Find every line in the records below that holds the word "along" and copy it.

□ □ □ □

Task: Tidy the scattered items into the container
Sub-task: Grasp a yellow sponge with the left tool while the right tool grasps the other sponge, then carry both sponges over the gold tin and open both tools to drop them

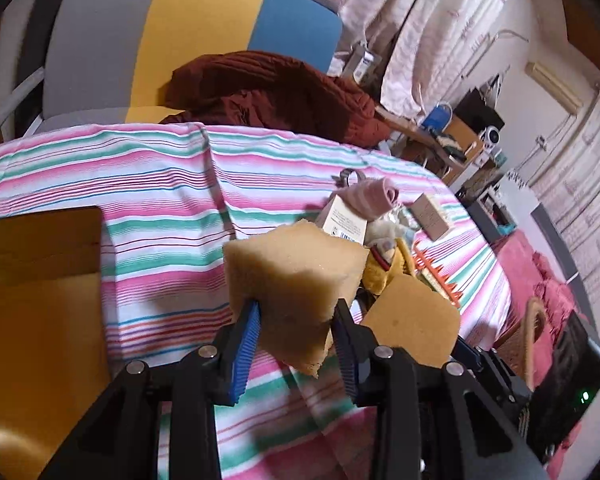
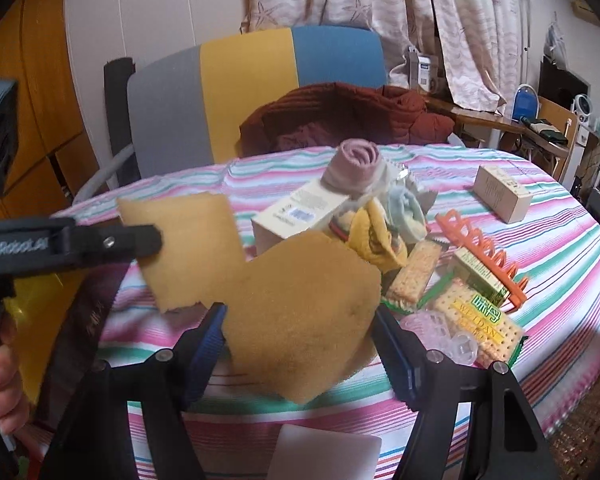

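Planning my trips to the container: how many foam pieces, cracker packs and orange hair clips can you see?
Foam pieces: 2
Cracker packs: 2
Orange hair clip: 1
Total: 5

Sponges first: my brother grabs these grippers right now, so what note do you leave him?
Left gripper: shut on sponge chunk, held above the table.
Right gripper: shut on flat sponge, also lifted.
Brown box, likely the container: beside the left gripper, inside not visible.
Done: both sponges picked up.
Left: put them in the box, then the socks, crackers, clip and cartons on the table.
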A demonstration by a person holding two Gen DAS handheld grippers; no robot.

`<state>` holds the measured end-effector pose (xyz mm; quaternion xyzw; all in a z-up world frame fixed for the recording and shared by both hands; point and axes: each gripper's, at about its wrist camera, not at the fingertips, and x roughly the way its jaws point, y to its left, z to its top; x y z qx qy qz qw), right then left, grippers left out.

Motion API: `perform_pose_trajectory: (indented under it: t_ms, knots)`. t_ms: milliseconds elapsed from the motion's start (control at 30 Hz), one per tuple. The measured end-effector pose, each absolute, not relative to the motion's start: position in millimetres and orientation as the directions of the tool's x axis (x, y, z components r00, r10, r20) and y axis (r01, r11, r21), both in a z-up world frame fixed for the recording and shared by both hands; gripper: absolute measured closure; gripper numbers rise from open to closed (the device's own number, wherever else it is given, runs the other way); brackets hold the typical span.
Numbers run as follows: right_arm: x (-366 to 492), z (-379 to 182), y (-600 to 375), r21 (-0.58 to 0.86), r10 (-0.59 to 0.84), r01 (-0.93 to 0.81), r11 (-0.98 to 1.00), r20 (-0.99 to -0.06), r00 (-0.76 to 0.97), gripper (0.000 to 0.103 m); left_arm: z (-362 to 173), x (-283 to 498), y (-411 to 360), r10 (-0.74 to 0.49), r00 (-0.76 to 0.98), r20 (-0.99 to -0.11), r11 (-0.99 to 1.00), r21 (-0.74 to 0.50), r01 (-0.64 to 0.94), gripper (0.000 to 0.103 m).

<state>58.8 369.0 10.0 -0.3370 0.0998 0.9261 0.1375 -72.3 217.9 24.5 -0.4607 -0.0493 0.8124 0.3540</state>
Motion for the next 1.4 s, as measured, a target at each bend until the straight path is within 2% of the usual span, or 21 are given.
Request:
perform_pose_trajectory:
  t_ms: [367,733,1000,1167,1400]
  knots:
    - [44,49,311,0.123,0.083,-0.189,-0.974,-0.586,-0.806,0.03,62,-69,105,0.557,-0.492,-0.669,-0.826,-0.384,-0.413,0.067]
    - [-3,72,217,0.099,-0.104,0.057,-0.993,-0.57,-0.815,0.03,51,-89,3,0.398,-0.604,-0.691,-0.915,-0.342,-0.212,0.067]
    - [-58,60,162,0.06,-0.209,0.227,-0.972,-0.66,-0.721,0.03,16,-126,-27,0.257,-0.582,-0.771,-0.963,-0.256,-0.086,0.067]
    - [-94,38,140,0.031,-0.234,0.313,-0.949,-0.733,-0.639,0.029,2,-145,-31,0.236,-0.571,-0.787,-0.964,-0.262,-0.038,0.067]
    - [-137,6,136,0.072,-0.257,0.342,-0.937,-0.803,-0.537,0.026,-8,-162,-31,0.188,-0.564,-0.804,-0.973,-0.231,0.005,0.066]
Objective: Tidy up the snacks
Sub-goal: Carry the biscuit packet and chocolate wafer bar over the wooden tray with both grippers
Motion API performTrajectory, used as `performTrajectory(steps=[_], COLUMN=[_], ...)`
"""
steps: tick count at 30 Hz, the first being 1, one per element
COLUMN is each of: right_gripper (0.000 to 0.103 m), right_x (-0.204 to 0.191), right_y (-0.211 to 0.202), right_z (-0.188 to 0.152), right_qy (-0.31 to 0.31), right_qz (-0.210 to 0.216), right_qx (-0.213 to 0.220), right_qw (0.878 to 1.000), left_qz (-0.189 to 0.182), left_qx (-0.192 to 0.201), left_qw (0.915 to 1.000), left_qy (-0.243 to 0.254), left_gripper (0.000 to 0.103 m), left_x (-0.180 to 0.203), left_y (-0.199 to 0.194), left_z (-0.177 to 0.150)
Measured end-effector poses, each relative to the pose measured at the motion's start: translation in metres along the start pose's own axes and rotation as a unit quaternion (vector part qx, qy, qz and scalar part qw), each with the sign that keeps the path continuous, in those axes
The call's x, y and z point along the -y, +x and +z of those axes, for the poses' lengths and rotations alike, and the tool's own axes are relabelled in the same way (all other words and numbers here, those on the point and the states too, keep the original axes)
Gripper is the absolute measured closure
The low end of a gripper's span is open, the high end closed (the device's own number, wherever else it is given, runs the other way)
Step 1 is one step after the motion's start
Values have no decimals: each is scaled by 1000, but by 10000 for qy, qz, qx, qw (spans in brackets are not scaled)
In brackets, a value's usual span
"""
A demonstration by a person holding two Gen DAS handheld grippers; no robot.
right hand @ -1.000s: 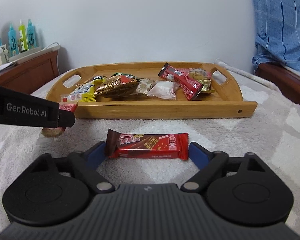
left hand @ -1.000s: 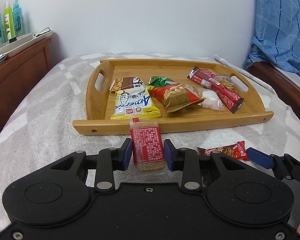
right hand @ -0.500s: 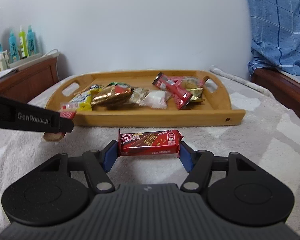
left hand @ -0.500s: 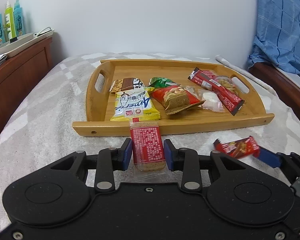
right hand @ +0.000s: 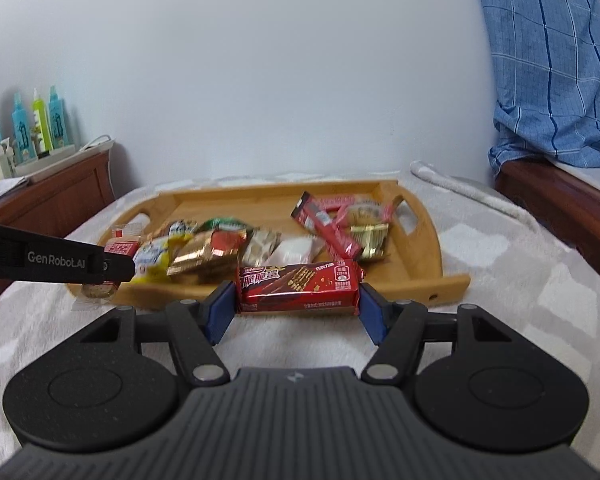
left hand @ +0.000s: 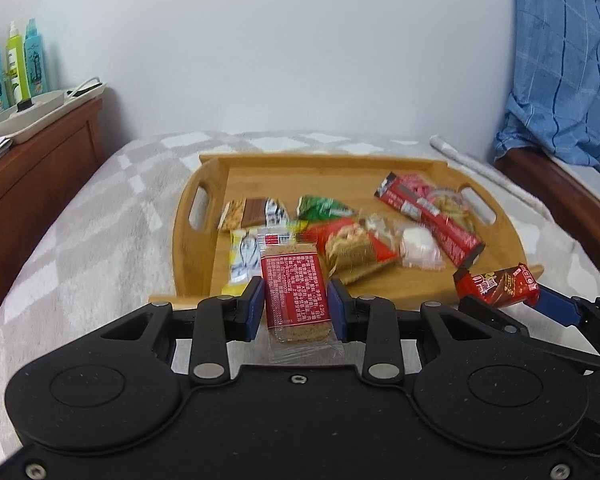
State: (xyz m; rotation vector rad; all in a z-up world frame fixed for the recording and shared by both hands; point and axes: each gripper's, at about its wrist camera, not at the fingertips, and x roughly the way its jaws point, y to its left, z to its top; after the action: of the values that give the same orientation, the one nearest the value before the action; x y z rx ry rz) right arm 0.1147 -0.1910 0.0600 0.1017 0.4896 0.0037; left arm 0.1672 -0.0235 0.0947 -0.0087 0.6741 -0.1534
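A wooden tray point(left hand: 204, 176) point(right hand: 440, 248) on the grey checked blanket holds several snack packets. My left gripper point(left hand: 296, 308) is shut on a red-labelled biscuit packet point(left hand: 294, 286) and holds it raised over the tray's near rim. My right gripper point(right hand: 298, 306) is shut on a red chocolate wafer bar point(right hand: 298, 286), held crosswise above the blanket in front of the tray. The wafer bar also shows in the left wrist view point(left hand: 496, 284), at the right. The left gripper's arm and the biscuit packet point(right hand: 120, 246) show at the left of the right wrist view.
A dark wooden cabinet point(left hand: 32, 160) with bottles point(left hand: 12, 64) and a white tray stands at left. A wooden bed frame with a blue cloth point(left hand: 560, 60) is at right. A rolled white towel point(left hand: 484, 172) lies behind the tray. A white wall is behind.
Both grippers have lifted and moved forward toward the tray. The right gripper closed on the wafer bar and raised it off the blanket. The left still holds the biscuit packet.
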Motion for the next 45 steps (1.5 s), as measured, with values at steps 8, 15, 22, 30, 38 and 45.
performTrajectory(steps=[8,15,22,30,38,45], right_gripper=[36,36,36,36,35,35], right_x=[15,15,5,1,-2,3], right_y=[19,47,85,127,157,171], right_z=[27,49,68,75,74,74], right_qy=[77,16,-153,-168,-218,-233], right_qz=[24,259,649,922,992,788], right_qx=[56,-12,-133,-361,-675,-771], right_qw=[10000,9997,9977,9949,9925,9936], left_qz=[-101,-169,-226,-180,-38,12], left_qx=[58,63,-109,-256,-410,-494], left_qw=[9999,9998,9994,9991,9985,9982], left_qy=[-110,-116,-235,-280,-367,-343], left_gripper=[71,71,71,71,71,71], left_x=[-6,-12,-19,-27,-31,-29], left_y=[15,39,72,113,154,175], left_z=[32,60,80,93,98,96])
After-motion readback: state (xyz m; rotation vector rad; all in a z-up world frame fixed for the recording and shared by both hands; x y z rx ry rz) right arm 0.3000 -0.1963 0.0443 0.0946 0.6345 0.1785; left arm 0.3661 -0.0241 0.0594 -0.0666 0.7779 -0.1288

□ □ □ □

Exercise response:
Measured end-effector poses, each relative to the pose measured at the motion's start: translation in metres along the start pose's own axes and rotation as a unit quaternion (vector part qx, qy, qz and scalar part qw), each with the sign that keeps the path continuous, in those axes
The call's x, y and z point along the -y, +x and +z of those axes, for the poses' lengths and rotations alike, and the tool's own axes are relabelled in the same way (all other words and numbers here, those on the point and the states too, keep the original axes)

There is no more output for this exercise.